If there is a quote on the internet it will be mistakenly attributed to Shakespeare at some point.
Tell believable lies and unbelievable truths.
Don’t go commando and then get locked out of your room.
Cashiers will always nod understandingly when you buy more than five dollars worth of chocolate at once.
College is all about the choices you make. Not all of them will be good.
Don’t get drunk in platform heels.
There is no loathing like self loathing, because self loathing is a choice.
The emergency room sucks, and contrast tastes terrible. Don’t drink the contrast.
Don’t take five AP classes in one year.
Don’t say to yourself “Five AP classes will be fine! I’ll have so much time, I should also submit to AP 2-D Art”
It will not be fine.
Swedish Fish are the most powerful study tool known to man, distantly tailed by gelato.
Hour five in Miami international airport is possibly the worst
When you’re sick, tired, or otherwise impaired, you’ll begin to think that you and everything around you is 80% funnier than usual. It’s not. It’s really, really not.

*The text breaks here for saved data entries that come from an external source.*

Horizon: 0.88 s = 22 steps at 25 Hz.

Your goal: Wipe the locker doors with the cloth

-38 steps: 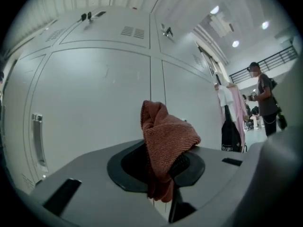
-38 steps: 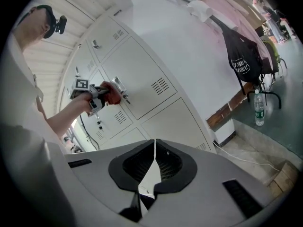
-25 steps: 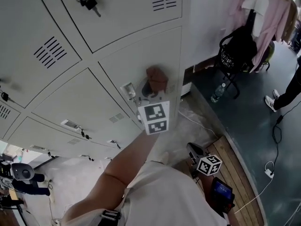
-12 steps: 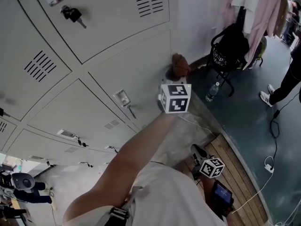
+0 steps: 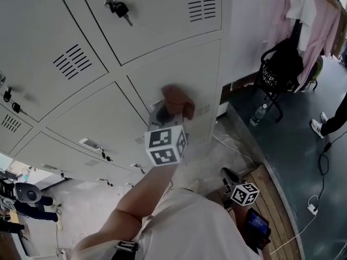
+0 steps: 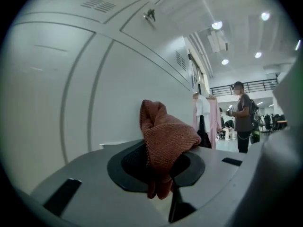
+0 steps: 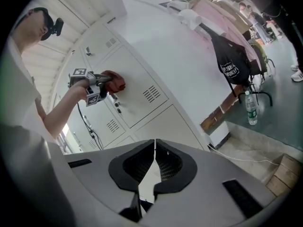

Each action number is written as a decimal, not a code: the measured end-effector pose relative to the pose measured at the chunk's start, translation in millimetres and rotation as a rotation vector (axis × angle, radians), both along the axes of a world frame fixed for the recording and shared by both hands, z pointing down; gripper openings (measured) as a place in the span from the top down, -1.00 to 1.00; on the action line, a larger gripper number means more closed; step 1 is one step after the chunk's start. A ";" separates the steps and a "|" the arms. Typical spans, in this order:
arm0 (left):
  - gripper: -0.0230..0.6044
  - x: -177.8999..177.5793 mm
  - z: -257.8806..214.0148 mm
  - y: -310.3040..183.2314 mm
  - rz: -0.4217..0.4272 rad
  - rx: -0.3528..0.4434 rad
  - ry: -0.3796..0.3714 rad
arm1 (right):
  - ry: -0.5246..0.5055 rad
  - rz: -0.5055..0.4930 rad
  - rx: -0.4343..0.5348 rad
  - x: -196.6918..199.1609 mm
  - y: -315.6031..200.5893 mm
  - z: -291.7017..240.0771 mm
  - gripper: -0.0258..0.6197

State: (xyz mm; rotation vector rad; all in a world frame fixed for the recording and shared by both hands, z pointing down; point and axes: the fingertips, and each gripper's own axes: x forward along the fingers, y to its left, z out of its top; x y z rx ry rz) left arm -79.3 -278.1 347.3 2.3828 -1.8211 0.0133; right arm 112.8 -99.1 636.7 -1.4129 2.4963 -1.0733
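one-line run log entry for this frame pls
left gripper: shut on rust-brown knitted cloth, at grey metal locker door | right gripper: shut, empty

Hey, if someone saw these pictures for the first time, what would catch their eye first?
Most likely the rust-red cloth, clamped in the left tongs and held up at a grey locker door in the middle of the head view. Next, the pink garments hanging at the far right, while the right tongs hang low, shut and empty.
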 end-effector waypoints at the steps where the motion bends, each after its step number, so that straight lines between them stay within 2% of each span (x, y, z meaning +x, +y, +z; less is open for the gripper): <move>1: 0.68 -16.7 0.0 8.1 -0.028 0.002 -0.002 | 0.003 -0.021 0.003 -6.0 -1.4 -0.6 0.86; 4: 0.68 -61.5 -2.5 31.5 -0.119 0.015 -0.003 | 0.012 -0.074 0.002 -19.3 -3.1 0.8 0.86; 6: 0.68 -84.7 -14.3 41.7 -0.192 0.064 -0.022 | 0.016 -0.099 -0.002 -25.3 -3.6 3.1 0.86; 9: 0.68 -99.7 -27.7 41.4 -0.244 0.115 -0.048 | 0.015 -0.123 -0.002 -33.9 -4.0 5.1 0.86; 11: 0.68 -81.5 -28.6 34.1 -0.188 0.110 -0.041 | 0.014 -0.127 -0.005 -36.6 -1.3 6.3 0.86; 13: 0.68 -50.4 -30.0 21.6 -0.112 0.108 -0.040 | 0.012 -0.116 -0.006 -35.6 2.2 6.5 0.86; 15: 0.68 -22.4 -34.2 7.2 -0.070 0.124 -0.057 | 0.010 -0.092 -0.005 -30.5 5.2 5.9 0.86; 18: 0.68 17.0 -32.2 -14.4 -0.014 0.125 -0.076 | 0.007 -0.033 -0.006 -13.5 10.2 5.9 0.86; 22: 0.68 74.1 -17.3 -40.0 0.078 0.087 -0.099 | 0.005 0.067 -0.010 17.1 17.3 5.6 0.86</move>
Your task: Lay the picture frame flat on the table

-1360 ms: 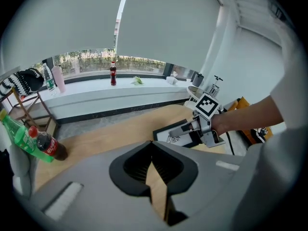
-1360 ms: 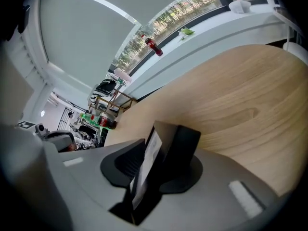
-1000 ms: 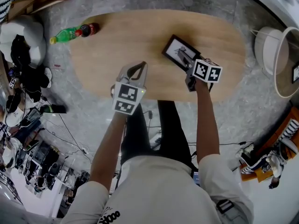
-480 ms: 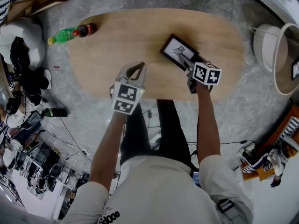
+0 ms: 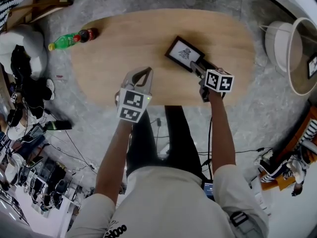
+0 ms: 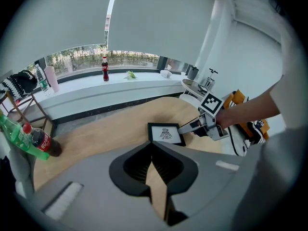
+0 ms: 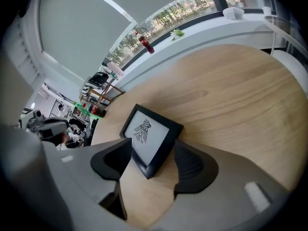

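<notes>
picture frame (image 5: 184, 53) lies flat, face up, on the right half of the wooden table (image 5: 124, 38). right gripper (image 5: 197, 69) sits at its near corner. its jaws have just been opening and now stand wide, that corner between the pads, not squeezed. left gripper (image 5: 142, 73) hangs over the near table edge, well apart from the frame, jaws clenched on nothing. green bottle (image 5: 63, 41) and cola bottle (image 5: 85, 34) sit by the table's far left end.

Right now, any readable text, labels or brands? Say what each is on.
None reads cleanly.
picture frame: bird emblem, line beneath too small to read.
cola bottle: red label blurred.
shirt: print cut off, unreadable.
marker cube: square markers only, no letters.
</notes>
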The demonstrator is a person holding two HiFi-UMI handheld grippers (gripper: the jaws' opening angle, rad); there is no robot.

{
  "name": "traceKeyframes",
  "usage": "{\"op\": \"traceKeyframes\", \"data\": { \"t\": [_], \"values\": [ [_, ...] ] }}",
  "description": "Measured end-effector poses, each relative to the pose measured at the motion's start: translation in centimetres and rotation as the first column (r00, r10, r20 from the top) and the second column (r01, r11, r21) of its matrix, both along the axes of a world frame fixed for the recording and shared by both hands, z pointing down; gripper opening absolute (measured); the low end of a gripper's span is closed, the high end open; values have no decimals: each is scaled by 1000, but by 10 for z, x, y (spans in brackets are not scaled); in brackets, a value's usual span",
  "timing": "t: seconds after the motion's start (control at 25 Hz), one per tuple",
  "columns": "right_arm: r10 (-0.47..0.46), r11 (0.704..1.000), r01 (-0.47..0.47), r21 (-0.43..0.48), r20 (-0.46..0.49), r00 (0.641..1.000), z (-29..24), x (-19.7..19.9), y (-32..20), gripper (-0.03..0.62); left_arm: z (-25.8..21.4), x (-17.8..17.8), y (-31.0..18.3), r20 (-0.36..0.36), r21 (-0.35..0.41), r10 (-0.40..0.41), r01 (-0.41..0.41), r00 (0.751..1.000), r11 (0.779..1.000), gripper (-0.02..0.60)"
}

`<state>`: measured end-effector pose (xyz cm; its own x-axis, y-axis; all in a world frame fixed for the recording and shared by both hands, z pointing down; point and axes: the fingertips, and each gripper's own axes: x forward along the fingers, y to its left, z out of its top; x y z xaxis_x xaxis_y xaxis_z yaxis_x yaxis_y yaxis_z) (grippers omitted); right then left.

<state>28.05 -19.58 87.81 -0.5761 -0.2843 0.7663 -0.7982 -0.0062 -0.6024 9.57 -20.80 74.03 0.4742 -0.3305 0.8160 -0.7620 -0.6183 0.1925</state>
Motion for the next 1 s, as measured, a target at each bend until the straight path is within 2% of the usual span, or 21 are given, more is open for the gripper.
{"op": "traceKeyframes", "data": {
  "t": [0.24, 0.48, 0.56, 0.68, 0.8, 1.0],
  "values": [
    [34, 999, -34, 11, -2, 999, -9, 7, 9, 282, -7, 3, 2, -9, 15, 3, -3, 1000, 1000, 11],
    [37, 994, -34, 101, -28, 999, -53, 6, 13, 284, -22, 0, 2, -51, 34, -6, 8, 999, 999, 11],
    [35, 990, -26, 138, -64, 997, -73, 6, 16, 282, -26, -1, 1, -62, 43, -2, 5, 998, 999, 9],
    [40, 980, -6, 200, -166, 985, -108, 12, 22, 257, -40, 2, 2, -83, 62, 20, -15, 996, 998, 9],
    [88, 962, -19, 271, -247, 965, -150, 18, 27, 232, -59, 4, 1, -97, 92, 65, -56, 993, 994, 11],
    [181, 931, -61, 360, -310, 934, -223, 19, 45, 156, -100, -6, 1, -110, 142, 125, -109, 986, 984, 9]
  ]
}}
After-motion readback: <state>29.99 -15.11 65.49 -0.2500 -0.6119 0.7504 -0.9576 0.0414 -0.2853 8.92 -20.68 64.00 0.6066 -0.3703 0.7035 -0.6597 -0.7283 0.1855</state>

Those who can’t write, write teen books about vampires.
Anything played on the pan flute is automatically torture.
Good literature is like an English muffin; it has nooks and crannies.
Please don’t use the previous lesson on living things. It might make me an accessory to a crime.
If you have a problem, throw it in the pool. Hopefully it will drown.
Never press the red button. It’s the panic button & it’s freaking loud.
If you’re in five AP classes, it’s probably best that you don’t miss a week of school.